Prompt:
Every line of the material is to be set down exactly as written.

Data for the task:
Content starts

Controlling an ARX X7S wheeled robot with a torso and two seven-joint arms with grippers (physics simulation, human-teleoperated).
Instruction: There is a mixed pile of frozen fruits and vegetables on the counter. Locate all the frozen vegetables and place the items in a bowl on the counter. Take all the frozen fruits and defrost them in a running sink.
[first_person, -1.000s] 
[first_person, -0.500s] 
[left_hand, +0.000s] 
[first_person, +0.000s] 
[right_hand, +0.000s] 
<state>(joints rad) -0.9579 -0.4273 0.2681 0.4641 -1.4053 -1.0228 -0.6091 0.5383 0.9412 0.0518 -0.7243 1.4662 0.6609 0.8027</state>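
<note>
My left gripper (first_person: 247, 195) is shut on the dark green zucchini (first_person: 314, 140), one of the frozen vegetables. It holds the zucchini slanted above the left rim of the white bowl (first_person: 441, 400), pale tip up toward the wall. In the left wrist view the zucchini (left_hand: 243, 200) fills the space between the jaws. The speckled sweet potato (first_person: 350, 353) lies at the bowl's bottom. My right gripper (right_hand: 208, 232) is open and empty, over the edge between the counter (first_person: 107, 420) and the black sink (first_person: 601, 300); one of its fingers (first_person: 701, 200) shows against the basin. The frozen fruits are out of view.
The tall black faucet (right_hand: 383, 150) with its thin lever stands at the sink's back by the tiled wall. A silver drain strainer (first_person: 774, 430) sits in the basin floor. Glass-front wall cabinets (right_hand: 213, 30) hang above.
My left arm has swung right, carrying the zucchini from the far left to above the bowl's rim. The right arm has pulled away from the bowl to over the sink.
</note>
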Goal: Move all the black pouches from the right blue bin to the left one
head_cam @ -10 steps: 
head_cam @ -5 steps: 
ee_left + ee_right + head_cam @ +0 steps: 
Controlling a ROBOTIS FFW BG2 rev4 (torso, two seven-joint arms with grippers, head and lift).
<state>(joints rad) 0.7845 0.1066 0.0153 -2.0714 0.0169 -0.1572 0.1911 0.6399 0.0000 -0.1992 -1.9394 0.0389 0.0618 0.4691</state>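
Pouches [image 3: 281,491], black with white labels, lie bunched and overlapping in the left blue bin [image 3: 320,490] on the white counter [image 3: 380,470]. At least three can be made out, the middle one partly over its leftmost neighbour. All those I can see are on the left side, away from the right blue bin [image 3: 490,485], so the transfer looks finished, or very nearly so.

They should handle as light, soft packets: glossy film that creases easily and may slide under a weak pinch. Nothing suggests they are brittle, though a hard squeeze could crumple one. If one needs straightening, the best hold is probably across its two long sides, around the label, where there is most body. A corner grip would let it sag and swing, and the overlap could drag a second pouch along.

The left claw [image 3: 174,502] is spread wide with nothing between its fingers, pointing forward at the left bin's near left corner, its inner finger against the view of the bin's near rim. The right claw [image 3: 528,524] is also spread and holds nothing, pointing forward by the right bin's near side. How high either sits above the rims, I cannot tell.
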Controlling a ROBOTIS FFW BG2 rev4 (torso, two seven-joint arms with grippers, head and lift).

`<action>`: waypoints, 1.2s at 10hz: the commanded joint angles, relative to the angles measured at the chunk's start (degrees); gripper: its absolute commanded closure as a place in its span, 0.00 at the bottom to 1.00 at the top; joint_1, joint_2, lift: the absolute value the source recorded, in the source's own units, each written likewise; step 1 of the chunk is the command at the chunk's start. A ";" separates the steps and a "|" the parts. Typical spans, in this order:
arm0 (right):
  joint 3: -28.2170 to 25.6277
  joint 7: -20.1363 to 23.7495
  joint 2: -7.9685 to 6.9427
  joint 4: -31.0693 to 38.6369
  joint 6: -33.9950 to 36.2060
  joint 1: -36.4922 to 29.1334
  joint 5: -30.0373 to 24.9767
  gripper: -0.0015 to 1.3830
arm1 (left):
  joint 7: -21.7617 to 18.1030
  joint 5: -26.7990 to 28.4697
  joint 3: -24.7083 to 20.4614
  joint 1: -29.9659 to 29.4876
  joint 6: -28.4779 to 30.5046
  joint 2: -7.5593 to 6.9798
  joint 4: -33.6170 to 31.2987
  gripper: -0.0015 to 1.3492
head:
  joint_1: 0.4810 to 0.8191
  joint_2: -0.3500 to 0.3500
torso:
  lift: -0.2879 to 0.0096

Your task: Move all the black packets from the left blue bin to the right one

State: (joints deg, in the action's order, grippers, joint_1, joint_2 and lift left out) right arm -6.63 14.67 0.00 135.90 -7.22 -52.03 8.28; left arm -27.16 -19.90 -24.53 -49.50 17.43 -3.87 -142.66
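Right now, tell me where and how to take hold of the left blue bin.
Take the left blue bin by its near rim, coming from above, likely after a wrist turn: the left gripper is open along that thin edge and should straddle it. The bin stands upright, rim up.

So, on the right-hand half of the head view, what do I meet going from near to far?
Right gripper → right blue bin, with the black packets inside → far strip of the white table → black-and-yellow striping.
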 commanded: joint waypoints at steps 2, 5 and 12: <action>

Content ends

Finished task:
Controlling an ARX X7S wheeled robot with a torso and two seven-joint arms with grippers (physics simulation, human-teleoperated).
Instruction: There is a mixed pile of frozen fruits and vegetables on the counter. Locate all the frozen vegetables and place the items in a bowl on the counter. Take all the frozen fruits and defrost them in a running sink.
[first_person, -1.000s] 
[first_person, -0.500s] 
[left_hand, +0.000s] 
[first_person, +0.000s] 
[right_hand, +0.000s] 
<state>(joints rad) -0.9579 -0.4273 0.2681 0.4641 -1.4053 -1.0228 -0.6091 0.5383 0.9412 0.0518 -0.7243 1.4662 0.6609 0.8027</state>
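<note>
My left gripper (first_person: 247, 195) is shut on the dark green zucchini (first_person: 314, 140), one of the frozen vegetables. It holds the zucchini slanted above the left rim of the white bowl (first_person: 441, 400), pale tip up toward the wall. In the left wrist view the zucchini (left_hand: 243, 200) fills the space between the jaws. The speckled sweet potato (first_person: 350, 353) lies at the bowl's bottom. My right gripper (right_hand: 208, 232) is open and empty, over the edge between the counter (first_person: 107, 420) and the black sink (first_person: 601, 300); one of its fingers (first_person: 701, 200) shows against the basin. The frozen fruits are out of view.
The tall black faucet (right_hand: 383, 150) with its thin lever stands at the sink's back by the tiled wall. A silver drain strainer (first_person: 774, 430) sits in the basin floor. Glass-front wall cabinets (right_hand: 213, 30) hang above.
My left arm has swung right, carrying the zucchini from the far left to above the bowl's rim. The right arm has pulled away from the bowl to over the sink.
</note>
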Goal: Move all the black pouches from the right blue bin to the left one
head_cam @ -10 steps: 
head_cam @ -5 steps: 
ee_left + ee_right + head_cam @ +0 steps: 
Controlling a ROBOTIS FFW BG2 rev4 (torso, two seven-joint arms with grippers, head and lift).
<state>(joints rad) 0.7845 0.1066 0.0153 -2.0714 0.0169 -0.1572 0.1911 0.6399 0.0000 -0.1992 -1.9394 0.0389 0.0618 0.4691</state>
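Pouches [image 3: 281,491], black with white labels, lie bunched and overlapping in the left blue bin [image 3: 320,490] on the white counter [image 3: 380,470]. At least three can be made out, the middle one partly over its leftmost neighbour. All those I can see are on the left side, away from the right blue bin [image 3: 490,485], so the transfer looks finished, or very nearly so.

They should handle as light, soft packets: glossy film that creases easily and may slide under a weak pinch. Nothing suggests they are brittle, though a hard squeeze could crumple one. If one needs straightening, the best hold is probably across its two long sides, around the label, where there is most body. A corner grip would let it sag and swing, and the overlap could drag a second pouch along.

The left claw [image 3: 174,502] is spread wide with nothing between its fingers, pointing forward at the left bin's near left corner, its inner finger against the view of the bin's near rim. The right claw [image 3: 528,524] is also spread and holds nothing, pointing forward by the right bin's near side. How high either sits above the rims, I cannot tell.
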Controlling a ROBOTIS FFW BG2 rev4 (torso, two seven-joint arms with grippers, head and lift).

`<action>`: waypoints, 1.2s at 10hz: the commanded joint angles, relative to the angles measured at the chunk's start (degrees); gripper: its absolute commanded closure as a place in its span, 0.00 at the bottom to 1.00 at the top; joint_1, joint_2, lift: the absolute value the source recorded, in the source's own units, each written likewise; step 1 of the chunk is the command at the chunk's start. A ";" separates the steps and a "|" the parts. Typical spans, in this order:
arm0 (right):
  joint 3: -28.2170 to 25.6277
  joint 7: -20.1363 to 23.7495
  joint 2: -7.9685 to 6.9427
  joint 4: -31.0693 to 38.6369
  joint 6: -33.9950 to 36.2060
  joint 1: -36.4922 to 29.1334
  joint 5: -30.0373 to 24.9767
  gripper: -0.0015 to 1.3830
arm1 (left):
  joint 7: -21.7617 to 18.1030
  joint 5: -26.7990 to 28.4697
  joint 3: -24.7083 to 20.4614
  joint 1: -29.9659 to 29.4876
  joint 6: -28.4779 to 30.5046
  joint 2: -7.5593 to 6.9798
  joint 4: -33.6170 to 31.2987
  gripper: -0.0015 to 1.3492
head:
  joint_1: 0.4810 to 0.8191
  joint_2: -0.3500 to 0.3500
torso:
  lift: -0.2879 to 0.0096

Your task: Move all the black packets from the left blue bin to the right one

State: (joints deg, in the action's order, grippers, joint_1, joint_2 and lift left out) right arm -6.63 14.67 0.00 135.90 -7.22 -52.03 8.28; left arm -27.16 -19.90 -24.53 -49.50 17.43 -3.87 -142.66
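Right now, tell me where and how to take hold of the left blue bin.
Take the left blue bin by its near rim, coming from above, likely after a wrist turn: the left gripper is open along that thin edge and should straddle it. The bin stands upright, rim up.

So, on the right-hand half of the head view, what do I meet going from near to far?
Right gripper → right blue bin, with the black packets inside → far strip of the white table → black-and-yellow striping.
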 commanded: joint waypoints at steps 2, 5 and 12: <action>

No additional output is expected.